_YOUR ASSIGNMENT:_
The whole listing is to be restated word for word with no images.
** SOURCE DATA follows **
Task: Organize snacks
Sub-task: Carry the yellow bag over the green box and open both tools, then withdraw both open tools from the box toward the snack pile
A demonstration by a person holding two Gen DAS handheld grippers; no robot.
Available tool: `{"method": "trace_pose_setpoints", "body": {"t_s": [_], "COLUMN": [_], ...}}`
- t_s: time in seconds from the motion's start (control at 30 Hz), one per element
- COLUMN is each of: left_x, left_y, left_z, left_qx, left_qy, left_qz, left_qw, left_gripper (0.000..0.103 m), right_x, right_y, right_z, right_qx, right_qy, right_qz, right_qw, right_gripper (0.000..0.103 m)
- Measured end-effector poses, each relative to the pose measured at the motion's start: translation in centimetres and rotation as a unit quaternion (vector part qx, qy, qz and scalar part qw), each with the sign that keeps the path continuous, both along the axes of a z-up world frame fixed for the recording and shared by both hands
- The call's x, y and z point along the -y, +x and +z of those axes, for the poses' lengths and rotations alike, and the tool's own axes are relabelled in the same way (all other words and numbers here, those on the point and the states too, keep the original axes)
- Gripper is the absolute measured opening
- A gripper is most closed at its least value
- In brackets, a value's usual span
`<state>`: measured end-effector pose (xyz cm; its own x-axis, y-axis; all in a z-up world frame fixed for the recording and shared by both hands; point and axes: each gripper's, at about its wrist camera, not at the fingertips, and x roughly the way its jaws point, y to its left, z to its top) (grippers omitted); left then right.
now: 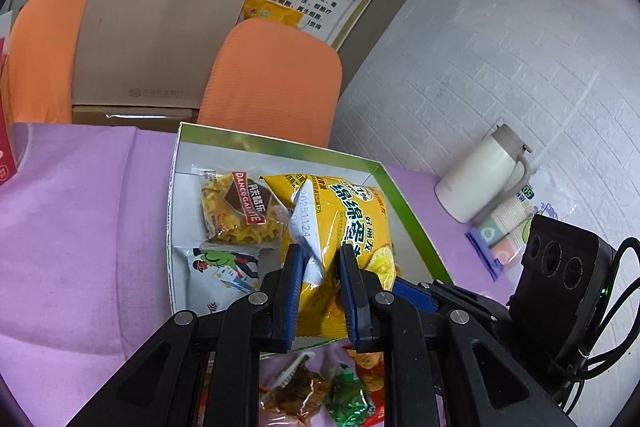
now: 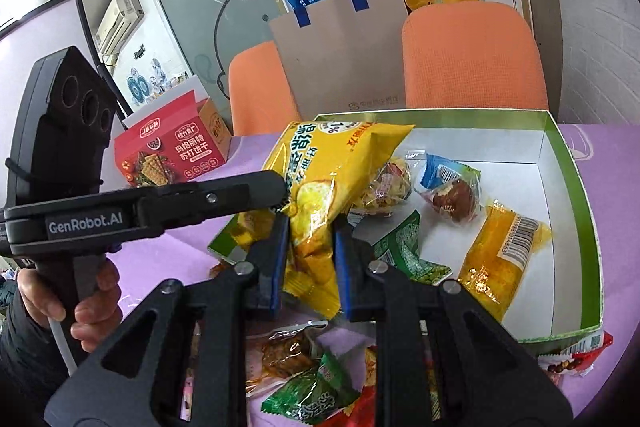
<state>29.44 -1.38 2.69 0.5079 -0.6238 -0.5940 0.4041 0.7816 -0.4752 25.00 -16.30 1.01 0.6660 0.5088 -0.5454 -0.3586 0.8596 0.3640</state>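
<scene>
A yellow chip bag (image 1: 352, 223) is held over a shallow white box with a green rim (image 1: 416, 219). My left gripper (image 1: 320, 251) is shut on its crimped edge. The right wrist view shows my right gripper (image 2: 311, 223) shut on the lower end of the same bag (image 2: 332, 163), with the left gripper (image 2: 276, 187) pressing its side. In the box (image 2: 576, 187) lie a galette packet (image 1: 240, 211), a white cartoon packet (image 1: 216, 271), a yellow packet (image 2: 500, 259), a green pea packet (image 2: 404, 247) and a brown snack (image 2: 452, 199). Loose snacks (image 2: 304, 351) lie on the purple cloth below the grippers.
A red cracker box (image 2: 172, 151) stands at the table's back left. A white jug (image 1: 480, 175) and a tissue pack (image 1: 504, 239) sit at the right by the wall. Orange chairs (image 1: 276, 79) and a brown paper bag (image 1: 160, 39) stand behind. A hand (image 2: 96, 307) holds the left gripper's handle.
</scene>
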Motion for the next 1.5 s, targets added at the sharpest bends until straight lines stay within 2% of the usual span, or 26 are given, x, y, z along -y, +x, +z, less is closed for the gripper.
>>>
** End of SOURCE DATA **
_REPLY TO THE TASK:_
Task: Organize snacks
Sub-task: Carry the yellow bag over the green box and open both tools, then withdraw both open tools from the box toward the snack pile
A demonstration by a person holding two Gen DAS handheld grippers; no robot.
Available tool: `{"method": "trace_pose_setpoints", "body": {"t_s": [_], "COLUMN": [_], ...}}`
- t_s: time in seconds from the motion's start (control at 30 Hz), one per element
- COLUMN is each of: left_x, left_y, left_z, left_qx, left_qy, left_qz, left_qw, left_gripper (0.000..0.103 m), right_x, right_y, right_z, right_qx, right_qy, right_qz, right_qw, right_gripper (0.000..0.103 m)
- Measured end-effector poses, each relative to the pose measured at the motion's start: translation in centimetres and rotation as a unit quaternion (vector part qx, qy, qz and scalar part qw), each with the sign that keeps the path continuous, both along the axes of a z-up world frame fixed for the recording and shared by both hands
- The call's x, y and z point along the -y, +x and +z of those axes, for the poses' lengths and rotations alike, and the tool's own axes are relabelled in the same way (all other words and numbers here, those on the point and the states too, keep the original axes)
- Gripper is the absolute measured opening
- A gripper is most closed at its least value
- In brackets, a value's usual span
`<state>`: measured end-effector pose (xyz cm; its own x-axis, y-axis; all in a z-up world frame fixed for the recording and shared by both hands; point and axes: each gripper's, at about its wrist camera, not at the fingertips, and x roughly the way its jaws point, y to its left, z to its top) (grippers omitted); left then right.
now: 
now: 
<state>29.44 -1.38 2.69 0.5079 -0.6238 -0.5940 0.4041 0.7816 -0.4752 25.00 -16.30 1.01 0.6660 0.5088 -0.5454 -0.3586 0.8596 0.3640</state>
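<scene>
A yellow chip bag (image 1: 352, 223) is held over a shallow white box with a green rim (image 1: 416, 219). My left gripper (image 1: 320, 251) is shut on its crimped edge. The right wrist view shows my right gripper (image 2: 311, 223) shut on the lower end of the same bag (image 2: 332, 163), with the left gripper (image 2: 276, 187) pressing its side. In the box (image 2: 576, 187) lie a galette packet (image 1: 240, 211), a white cartoon packet (image 1: 216, 271), a yellow packet (image 2: 500, 259), a green pea packet (image 2: 404, 247) and a brown snack (image 2: 452, 199). Loose snacks (image 2: 304, 351) lie on the purple cloth below the grippers.
A red cracker box (image 2: 172, 151) stands at the table's back left. A white jug (image 1: 480, 175) and a tissue pack (image 1: 504, 239) sit at the right by the wall. Orange chairs (image 1: 276, 79) and a brown paper bag (image 1: 160, 39) stand behind. A hand (image 2: 96, 307) holds the left gripper's handle.
</scene>
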Motion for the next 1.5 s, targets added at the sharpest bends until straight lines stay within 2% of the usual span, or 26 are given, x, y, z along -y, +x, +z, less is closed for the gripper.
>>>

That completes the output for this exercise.